ABOUT THIS TASK:
Where does the string "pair" occur in the records? Copy each line that holds it.
(TASK DATA begins)
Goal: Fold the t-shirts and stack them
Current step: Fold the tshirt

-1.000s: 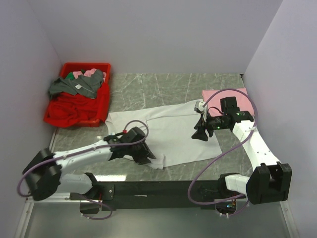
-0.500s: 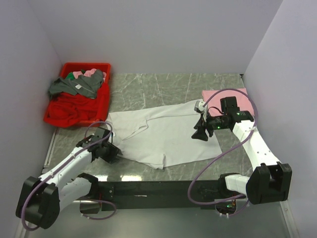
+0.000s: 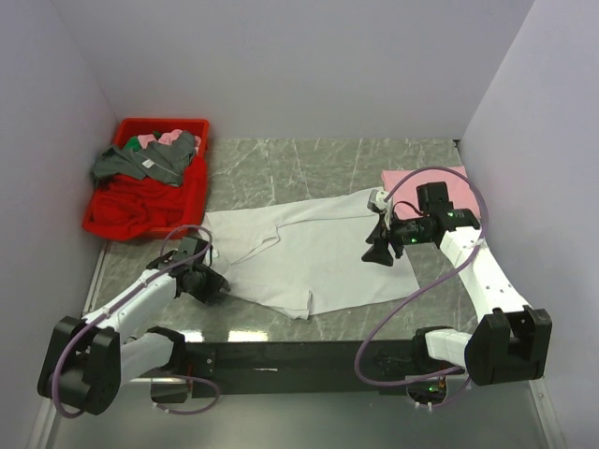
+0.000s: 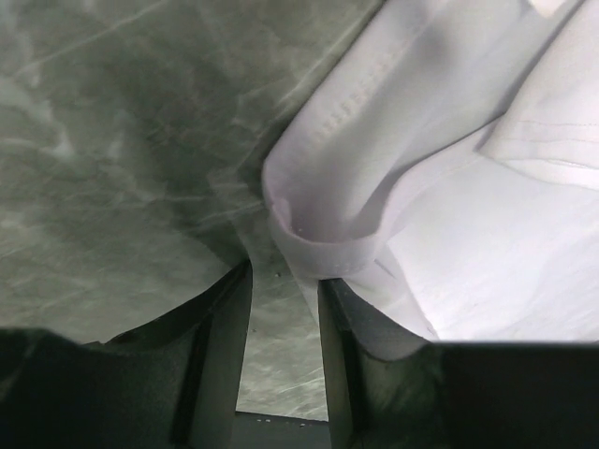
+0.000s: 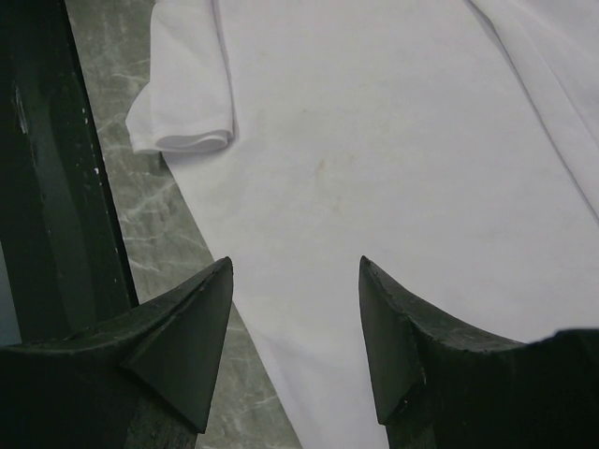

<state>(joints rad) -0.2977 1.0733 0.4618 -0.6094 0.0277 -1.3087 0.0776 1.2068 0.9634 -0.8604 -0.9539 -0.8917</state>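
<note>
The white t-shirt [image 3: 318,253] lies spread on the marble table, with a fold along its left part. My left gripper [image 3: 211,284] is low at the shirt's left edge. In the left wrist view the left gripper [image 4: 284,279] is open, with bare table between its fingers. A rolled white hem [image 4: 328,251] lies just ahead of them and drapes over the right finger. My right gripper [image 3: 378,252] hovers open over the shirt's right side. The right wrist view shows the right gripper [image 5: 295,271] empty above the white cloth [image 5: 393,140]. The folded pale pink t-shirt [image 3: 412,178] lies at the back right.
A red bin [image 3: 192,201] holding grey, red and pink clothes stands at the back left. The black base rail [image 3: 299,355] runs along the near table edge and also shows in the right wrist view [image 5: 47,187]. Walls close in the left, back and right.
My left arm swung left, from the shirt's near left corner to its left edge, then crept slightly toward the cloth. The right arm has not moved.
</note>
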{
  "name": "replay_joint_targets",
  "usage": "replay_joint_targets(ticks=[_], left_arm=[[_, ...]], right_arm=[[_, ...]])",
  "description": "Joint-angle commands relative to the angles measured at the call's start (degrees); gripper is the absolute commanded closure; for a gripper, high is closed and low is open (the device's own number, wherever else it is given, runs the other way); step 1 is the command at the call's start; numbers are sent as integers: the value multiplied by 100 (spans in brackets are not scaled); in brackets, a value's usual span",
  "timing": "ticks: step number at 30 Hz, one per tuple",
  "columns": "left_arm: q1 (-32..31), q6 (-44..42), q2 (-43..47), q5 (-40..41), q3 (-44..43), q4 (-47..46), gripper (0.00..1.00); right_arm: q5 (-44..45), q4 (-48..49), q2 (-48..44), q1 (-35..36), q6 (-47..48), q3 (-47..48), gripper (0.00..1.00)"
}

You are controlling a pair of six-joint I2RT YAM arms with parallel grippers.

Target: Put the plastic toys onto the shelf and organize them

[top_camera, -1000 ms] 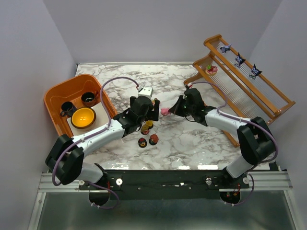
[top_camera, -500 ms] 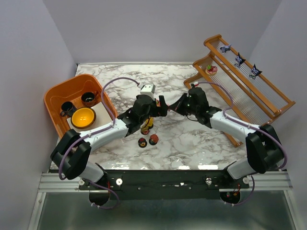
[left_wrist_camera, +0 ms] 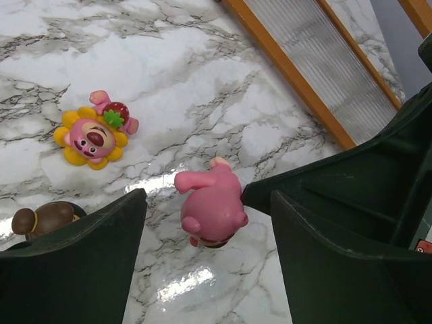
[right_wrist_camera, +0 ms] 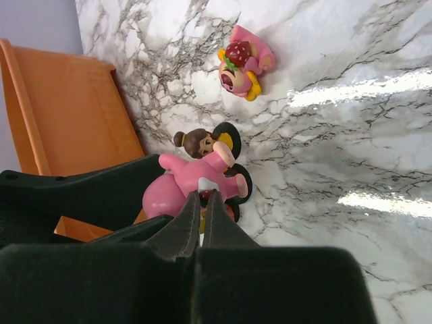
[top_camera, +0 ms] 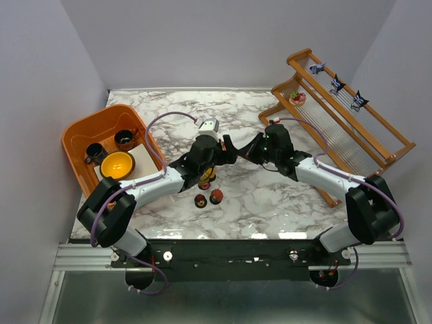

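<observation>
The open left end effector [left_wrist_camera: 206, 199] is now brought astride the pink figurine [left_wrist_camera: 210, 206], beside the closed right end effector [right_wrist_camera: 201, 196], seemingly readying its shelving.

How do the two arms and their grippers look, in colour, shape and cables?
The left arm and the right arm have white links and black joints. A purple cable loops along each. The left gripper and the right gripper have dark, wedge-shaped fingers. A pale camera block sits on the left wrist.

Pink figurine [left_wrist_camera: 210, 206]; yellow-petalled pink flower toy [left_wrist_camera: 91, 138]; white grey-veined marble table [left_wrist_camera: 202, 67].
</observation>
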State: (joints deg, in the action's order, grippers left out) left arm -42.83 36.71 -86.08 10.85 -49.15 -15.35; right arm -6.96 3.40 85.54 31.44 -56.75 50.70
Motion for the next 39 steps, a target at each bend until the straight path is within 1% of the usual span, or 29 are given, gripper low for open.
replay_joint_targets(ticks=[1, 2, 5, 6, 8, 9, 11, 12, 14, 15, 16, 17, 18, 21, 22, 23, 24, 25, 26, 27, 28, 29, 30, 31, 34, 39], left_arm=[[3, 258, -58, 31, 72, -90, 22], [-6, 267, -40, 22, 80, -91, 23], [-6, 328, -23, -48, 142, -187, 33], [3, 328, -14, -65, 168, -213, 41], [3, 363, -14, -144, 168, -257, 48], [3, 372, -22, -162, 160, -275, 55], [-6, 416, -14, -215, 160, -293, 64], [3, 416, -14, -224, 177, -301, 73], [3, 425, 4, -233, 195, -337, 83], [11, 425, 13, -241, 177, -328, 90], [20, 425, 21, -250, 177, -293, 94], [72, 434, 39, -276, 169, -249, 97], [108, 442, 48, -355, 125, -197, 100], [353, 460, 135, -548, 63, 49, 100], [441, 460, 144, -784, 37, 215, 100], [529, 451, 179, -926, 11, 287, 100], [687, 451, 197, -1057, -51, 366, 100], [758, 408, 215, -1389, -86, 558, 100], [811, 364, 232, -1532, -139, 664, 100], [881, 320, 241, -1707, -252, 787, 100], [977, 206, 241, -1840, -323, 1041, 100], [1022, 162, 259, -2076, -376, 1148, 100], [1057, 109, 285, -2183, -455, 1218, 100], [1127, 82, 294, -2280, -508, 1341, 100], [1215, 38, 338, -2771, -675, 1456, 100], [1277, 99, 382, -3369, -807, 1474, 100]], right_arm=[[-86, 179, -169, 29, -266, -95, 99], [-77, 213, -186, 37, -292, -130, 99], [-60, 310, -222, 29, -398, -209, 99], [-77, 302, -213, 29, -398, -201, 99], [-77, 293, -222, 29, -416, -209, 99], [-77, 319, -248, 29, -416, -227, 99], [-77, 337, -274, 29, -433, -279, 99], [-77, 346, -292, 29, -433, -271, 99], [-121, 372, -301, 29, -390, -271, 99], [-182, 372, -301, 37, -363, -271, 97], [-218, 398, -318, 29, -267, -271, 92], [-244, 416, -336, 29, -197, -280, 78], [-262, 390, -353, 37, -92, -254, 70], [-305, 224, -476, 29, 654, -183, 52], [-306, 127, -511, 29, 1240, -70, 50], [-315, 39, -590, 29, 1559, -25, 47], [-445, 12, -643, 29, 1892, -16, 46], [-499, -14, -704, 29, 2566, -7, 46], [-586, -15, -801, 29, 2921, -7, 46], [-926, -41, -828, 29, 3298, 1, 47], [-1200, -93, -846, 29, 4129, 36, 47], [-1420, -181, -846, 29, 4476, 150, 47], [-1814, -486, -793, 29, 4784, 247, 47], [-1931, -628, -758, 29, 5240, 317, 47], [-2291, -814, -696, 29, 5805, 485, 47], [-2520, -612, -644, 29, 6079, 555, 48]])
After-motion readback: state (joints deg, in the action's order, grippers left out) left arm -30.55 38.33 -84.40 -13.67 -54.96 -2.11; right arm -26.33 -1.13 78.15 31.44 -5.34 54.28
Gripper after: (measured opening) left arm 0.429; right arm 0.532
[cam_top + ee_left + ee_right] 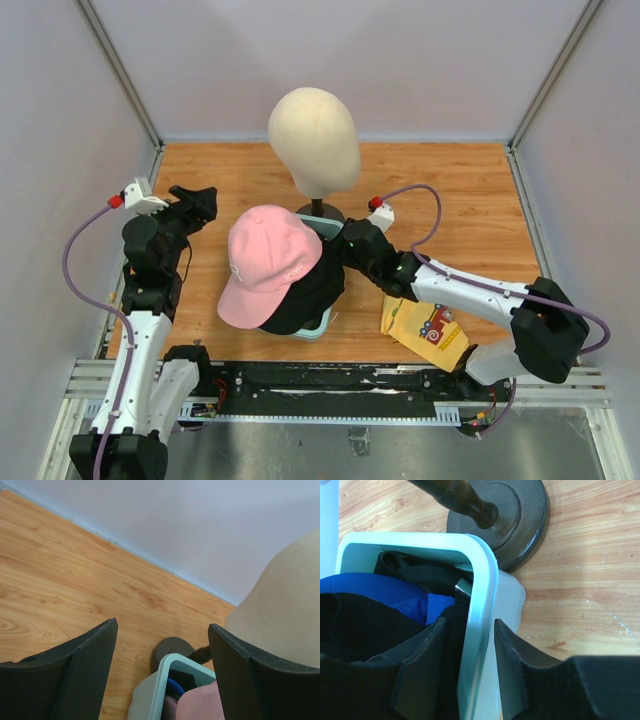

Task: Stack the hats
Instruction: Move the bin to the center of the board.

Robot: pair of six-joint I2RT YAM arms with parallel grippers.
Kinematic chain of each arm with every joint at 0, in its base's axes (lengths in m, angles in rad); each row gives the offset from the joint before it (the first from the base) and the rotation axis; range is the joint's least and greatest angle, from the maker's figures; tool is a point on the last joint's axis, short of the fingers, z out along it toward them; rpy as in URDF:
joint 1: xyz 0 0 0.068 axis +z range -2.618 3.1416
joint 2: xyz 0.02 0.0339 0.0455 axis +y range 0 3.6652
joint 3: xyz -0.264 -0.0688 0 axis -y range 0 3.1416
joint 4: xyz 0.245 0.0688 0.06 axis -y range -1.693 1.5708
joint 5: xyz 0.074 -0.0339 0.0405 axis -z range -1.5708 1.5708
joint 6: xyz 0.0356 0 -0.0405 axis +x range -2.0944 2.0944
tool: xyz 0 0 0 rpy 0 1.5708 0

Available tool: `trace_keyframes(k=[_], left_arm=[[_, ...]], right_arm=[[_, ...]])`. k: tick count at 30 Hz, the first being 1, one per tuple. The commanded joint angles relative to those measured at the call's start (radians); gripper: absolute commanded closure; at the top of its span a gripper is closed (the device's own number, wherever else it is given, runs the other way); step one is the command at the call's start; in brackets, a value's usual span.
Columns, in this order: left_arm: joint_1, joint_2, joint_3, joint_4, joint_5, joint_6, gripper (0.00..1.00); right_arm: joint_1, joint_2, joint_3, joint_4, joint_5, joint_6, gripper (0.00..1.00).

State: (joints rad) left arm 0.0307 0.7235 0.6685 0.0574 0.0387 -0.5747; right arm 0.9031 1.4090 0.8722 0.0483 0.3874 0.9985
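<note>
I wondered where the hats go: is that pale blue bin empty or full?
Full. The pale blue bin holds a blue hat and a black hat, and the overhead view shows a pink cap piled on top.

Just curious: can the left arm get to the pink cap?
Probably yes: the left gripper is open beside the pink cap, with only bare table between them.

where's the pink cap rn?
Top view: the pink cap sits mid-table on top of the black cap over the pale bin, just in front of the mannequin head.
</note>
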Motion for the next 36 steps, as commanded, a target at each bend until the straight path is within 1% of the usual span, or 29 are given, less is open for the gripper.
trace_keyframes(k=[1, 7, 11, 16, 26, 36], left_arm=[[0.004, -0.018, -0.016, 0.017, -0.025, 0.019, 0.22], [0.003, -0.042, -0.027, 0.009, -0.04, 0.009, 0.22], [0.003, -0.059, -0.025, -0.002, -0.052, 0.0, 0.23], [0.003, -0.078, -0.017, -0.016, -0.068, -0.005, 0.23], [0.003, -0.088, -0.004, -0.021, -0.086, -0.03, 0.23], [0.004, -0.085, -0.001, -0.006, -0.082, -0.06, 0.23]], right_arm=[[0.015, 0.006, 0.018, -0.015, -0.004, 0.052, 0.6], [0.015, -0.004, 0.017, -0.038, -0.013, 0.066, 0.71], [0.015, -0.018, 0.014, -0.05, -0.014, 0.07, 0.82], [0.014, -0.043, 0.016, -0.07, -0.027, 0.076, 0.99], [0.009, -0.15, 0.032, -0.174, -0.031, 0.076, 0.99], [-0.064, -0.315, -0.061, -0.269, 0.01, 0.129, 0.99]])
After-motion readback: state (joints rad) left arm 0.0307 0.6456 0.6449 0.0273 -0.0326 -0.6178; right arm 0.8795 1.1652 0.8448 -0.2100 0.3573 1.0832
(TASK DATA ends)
EXPECTED ANSWER:
You are controlling a pair of six-joint I2RT YAM arms with parallel grippers.
Robot: pair of six-joint I2RT YAM arms with parallel grippers.

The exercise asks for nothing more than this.